シリーズ「病気」

シリーズ病気 No.12 胃癌

外科(副部長) 道清 勉

【胃癌の患者さんて、どれくらいいるの?】

胃癌患者さんを年度ごとに集計するような統計がありませんので、推計になりますが、1995年のおおよその胃癌罹患数は10万人で、全癌罹患数の約20%であるという報告があります。

一方、平成11年の人口動態統計によりますと、胃癌による死亡数は50,676人(男性 32,788人、女性 17,888人)で、癌による全死亡数290,558人の17.4%に相当します。これは、年々、減少傾向にあるとはいえ、肺癌の18.0%に次いで第2位にあります。

また、人口の高齢化に伴い年々、胃癌の平均死亡年齢も徐々に高齢化し、1995年には男性70.1歳、女性71.9歳となり、1950年と比べると、男女とも、約10歳も高齢化しています。やっぱり、胃癌は、日本人のかかりやすい病気なんですね。

【胃癌に良いこと、悪いことは?】

食物としては、まず野菜の摂取は胃癌予防効果があると言われています。特に緑黄色野菜などの生野菜の方が効果が高いという研究が多いです。ニンニクが胃癌の予防に効果があるという研究もあります。緑茶を1日10杯以上飲む人に胃癌の予防効果があったという報告もあります。ビタミンでは、やはりビタミンCがいいと言われています。

では、胃癌をおこしやすい危険因子はというと、食塩の過剰摂取・米飯の多食・唐辛子などが言われています。喫煙は、多くの研究では胃癌の危険因子ですが、肺癌ほどの関連性はないとされています。お酒を飲まれる方は多いと思いますが、飲酒は胃癌の危険因子ではないだろうと言われています。

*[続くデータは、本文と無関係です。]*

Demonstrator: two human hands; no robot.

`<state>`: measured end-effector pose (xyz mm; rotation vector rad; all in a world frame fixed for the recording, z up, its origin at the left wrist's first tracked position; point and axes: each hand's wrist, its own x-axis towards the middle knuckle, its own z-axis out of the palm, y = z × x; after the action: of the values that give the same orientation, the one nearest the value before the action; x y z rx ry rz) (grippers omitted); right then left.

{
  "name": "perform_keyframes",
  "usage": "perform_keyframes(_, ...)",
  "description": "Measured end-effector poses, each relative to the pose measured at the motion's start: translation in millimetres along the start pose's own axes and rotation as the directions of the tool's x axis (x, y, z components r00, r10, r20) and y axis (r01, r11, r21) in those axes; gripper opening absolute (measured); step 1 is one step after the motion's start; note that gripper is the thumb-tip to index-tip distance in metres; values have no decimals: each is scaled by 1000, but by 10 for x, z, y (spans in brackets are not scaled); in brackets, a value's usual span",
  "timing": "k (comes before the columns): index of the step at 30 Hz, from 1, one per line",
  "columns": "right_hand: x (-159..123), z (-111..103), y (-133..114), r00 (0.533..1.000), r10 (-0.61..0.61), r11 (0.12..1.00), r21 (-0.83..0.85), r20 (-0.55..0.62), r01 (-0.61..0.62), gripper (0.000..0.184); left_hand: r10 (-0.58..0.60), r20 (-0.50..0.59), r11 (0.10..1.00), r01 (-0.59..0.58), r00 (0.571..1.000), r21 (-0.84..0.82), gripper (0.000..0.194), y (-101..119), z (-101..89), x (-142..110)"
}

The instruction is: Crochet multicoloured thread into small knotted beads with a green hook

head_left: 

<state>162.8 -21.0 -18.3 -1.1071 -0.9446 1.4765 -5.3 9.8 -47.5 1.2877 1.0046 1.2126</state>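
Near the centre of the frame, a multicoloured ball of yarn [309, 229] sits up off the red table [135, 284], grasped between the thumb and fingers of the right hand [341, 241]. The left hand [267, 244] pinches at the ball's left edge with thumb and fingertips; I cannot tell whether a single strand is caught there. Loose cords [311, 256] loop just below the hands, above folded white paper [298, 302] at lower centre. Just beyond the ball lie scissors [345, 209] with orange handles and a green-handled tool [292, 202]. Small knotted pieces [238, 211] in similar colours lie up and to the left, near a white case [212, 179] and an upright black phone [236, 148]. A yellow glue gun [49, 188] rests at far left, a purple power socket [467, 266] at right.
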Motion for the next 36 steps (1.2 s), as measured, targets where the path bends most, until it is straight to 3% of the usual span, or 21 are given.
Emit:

最近、胃潰瘍の原因のひとつとして注目されている、ヘリコバクター・ピロリ菌がありますが、これが胃癌の発生に関係するのではという最新の研究がありますが、まだまだ議論の余地の多いところです。この菌は日本人の場合、50歳代では約半数の人がもっているとされており、特別な予防法はありませんが、これだけで胃癌になるのではないという意見が一般的です。

【胃癌の初期症状】

どの癌でもそうですが、癌は初期には痛みをもたらすことはまれであり、胃癌の場合も胃の痛みが胃癌の最初の症状という場合は少ないです。しかし、胃潰瘍を同時に合併していれば、胃の痛みで検査をした結果、偶然に胃癌が発見されるということもないことはありません。比較的に頻度の高い症状ということになると、食欲不振・吐き気・みぞおちのあたりの不快感などが胃癌患者さんの初期症状です。これらの症状は、胃癌に特有のものはひとつもなく、日常生活では見過ごされてしまいやすいものです。したがって、少しでもこれらの症状を自覚したら内科を受診して、専門医の診察を受けることが重要です。

胃癌は今日では、早期発見される機会が増えたのは事実ですが、依然として目立った症状のないまま手遅れの状態で発見される患者さんも多く、この傾向は特に高齢者に多いので注意して下さい。

【胃癌の診断は?】
(1)胃透視

いわゆるバリウムをのんで行う胃の検査です。検診では、この検査が行われて我が国の胃癌治療成績の向上に寄与しているといわれています。

(2)胃内視鏡検査

いわゆる胃カメラ検査です。直径10mmのファイバースコープで胃の内面を観察し、組織を採取したりする検査です。何も異常がなければ早い人では数分で検査は終了します。癌が発見されたりしますと、その精密検査のためにさらに10分以上時間がかかることが普通です。癌の診断をつけるためには、この検査は必須です。

【最近の胃癌治療は?】

残念ながら、これだけ医学の発達した現代においても、胃癌は切除(切り取ること)してしまうのが、最も有効な治療法です。何十年か先の将来には、切らなくても胃癌を治す新薬が開発されるかもしれませんが、少なくとも現在では、切除することが最も確実な治療法です。近年では、胃の手術においても、できるだけメスを入れる傷を小さくして、術後の痛みを軽くする手術方法が考案され、当院でも、それを積極的に取り入れています。この手術法は、胆石の患者さんにおいて、発達した腹腔鏡を用いた手術です。しかしこの方法は、どの胃癌に対しても可能というわけではありません。やはり今のところ早期癌が対象となります。

もう一つの最近の流れは、胃の切除を行った後の吻合に、自動縫合器という機器を用いるようになってきたという点です。これによって、手術に職人芸という要素が少なくなり、誰が行っても安定した成績が得られるようになってきています。

最後に、どの癌においてもそうですが、胃癌においても、早期発見が完治するには一番大切であることを強調して締めくくりたいと思います。